[[ SOURCE DATA open ]]

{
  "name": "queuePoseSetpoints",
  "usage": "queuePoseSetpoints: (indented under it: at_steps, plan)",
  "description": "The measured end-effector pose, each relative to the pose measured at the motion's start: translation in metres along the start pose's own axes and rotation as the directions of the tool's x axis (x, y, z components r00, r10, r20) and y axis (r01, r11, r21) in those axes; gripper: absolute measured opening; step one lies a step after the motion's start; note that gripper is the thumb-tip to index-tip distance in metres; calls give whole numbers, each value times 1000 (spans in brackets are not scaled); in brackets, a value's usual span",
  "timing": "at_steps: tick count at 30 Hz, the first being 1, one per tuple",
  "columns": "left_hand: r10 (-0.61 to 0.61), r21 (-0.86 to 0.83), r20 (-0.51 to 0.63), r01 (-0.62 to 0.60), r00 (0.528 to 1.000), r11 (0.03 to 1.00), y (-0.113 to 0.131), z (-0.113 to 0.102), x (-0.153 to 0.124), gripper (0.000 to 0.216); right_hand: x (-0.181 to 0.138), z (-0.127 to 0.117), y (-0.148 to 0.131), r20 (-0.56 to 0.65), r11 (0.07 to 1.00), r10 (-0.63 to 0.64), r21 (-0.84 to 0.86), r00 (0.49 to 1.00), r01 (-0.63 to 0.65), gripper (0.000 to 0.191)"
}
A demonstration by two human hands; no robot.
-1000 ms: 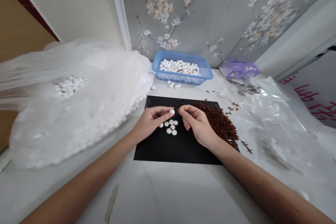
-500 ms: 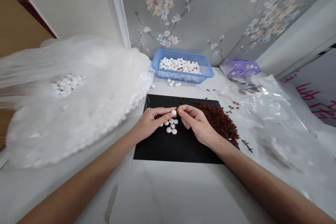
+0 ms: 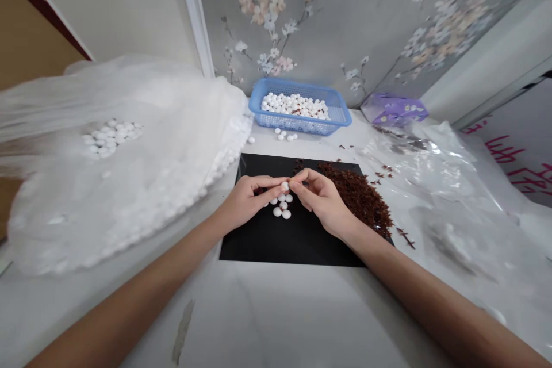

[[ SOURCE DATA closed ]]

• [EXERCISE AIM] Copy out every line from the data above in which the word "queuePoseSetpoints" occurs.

• [OUTPUT OF THE TASK]
  "name": "queuePoseSetpoints",
  "usage": "queuePoseSetpoints: (indented under it: at_steps, plan)",

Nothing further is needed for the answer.